§ **TASK REQUIREMENTS**
When you reach the line that contains "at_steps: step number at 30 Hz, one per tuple" in the data below, start reproducing lines exactly, and stop after the line that contains "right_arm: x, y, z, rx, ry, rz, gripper".

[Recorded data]
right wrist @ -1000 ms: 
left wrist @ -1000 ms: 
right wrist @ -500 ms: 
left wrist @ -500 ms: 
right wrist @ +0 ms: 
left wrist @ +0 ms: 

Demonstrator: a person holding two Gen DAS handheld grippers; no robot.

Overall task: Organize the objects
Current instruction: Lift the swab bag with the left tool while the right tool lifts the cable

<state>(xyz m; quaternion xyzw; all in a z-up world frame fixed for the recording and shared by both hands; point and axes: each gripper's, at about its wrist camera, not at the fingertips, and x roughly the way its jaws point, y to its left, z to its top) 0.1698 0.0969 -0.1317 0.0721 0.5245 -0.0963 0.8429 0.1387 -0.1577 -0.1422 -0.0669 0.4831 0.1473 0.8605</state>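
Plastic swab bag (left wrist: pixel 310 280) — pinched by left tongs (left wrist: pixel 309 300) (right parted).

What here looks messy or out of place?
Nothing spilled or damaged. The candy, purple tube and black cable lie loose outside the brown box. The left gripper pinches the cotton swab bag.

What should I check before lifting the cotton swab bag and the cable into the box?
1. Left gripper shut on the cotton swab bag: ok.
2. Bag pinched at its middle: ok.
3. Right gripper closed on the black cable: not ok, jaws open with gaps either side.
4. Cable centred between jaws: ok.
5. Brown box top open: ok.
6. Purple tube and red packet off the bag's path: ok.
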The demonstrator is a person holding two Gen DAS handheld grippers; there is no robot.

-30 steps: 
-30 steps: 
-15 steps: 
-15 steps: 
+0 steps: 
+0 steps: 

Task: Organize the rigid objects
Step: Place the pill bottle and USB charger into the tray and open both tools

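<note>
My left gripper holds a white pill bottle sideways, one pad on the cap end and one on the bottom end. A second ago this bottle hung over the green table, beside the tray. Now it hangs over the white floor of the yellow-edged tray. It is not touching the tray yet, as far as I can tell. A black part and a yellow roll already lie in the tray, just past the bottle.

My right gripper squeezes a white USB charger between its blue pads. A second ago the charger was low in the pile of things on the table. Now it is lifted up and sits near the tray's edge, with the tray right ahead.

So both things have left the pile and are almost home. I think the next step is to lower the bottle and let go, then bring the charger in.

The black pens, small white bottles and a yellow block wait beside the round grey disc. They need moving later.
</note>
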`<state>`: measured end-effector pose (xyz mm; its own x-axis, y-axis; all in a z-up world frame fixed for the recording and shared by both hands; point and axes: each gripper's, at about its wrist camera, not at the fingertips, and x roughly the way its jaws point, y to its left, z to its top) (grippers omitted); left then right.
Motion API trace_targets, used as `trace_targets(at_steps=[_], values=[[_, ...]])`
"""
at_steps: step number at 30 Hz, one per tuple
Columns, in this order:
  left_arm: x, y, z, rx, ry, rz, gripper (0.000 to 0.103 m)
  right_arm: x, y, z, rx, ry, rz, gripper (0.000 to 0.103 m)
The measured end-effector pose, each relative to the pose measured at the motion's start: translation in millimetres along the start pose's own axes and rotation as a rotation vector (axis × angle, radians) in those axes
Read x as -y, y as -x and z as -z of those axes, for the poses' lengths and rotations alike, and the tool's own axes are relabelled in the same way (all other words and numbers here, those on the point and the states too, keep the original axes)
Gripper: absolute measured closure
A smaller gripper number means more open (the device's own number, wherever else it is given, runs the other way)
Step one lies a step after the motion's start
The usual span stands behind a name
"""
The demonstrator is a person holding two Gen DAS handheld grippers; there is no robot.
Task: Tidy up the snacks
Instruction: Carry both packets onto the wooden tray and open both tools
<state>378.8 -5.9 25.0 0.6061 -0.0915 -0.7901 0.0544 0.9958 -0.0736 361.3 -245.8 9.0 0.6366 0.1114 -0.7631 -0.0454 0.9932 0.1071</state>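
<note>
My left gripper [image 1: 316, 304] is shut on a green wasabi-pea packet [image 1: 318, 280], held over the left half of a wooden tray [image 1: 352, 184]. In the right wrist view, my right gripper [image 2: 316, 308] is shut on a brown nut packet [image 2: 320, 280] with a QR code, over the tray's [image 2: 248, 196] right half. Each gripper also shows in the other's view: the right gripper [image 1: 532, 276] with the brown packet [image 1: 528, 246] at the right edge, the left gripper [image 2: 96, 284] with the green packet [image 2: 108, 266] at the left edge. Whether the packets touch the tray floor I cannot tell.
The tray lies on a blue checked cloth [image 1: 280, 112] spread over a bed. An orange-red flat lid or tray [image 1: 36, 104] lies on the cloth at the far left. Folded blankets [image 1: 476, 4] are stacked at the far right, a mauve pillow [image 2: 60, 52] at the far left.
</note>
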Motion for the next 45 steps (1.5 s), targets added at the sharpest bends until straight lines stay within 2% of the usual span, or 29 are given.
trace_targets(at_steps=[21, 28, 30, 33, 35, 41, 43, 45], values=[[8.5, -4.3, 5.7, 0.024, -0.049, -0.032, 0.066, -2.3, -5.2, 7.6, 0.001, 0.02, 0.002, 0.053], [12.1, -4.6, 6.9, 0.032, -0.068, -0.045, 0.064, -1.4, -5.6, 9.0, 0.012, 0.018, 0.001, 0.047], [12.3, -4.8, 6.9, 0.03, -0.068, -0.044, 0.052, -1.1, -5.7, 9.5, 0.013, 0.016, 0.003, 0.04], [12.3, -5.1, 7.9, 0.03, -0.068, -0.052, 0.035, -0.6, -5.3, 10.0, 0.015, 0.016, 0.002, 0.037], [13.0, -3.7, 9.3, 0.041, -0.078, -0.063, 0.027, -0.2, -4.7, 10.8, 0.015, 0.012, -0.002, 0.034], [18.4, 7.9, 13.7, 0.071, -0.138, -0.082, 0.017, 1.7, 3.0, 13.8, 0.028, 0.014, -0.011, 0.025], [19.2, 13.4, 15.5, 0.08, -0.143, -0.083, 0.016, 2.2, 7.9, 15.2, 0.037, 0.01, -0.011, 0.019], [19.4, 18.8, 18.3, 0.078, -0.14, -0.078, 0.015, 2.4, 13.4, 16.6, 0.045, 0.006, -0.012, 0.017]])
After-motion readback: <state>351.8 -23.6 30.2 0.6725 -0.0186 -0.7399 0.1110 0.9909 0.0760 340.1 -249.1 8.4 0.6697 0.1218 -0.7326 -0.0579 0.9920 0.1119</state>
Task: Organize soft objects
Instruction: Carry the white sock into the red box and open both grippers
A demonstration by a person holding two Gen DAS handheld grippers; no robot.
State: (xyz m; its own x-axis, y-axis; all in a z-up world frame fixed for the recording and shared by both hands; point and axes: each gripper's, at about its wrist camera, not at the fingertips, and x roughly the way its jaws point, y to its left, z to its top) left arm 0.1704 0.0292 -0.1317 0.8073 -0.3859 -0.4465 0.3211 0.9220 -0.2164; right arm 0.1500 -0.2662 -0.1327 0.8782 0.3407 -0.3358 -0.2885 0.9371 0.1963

§ **ANSWER TO THIS PROBLEM**
at_steps: step number at 30 Hz, one per tuple
Columns, in this order:
  left_arm: x, y, z, rx, ry, rz, gripper (0.000 to 0.103 m)
  right_arm: x, y, z, rx, ry, rz, gripper (0.000 to 0.103 m)

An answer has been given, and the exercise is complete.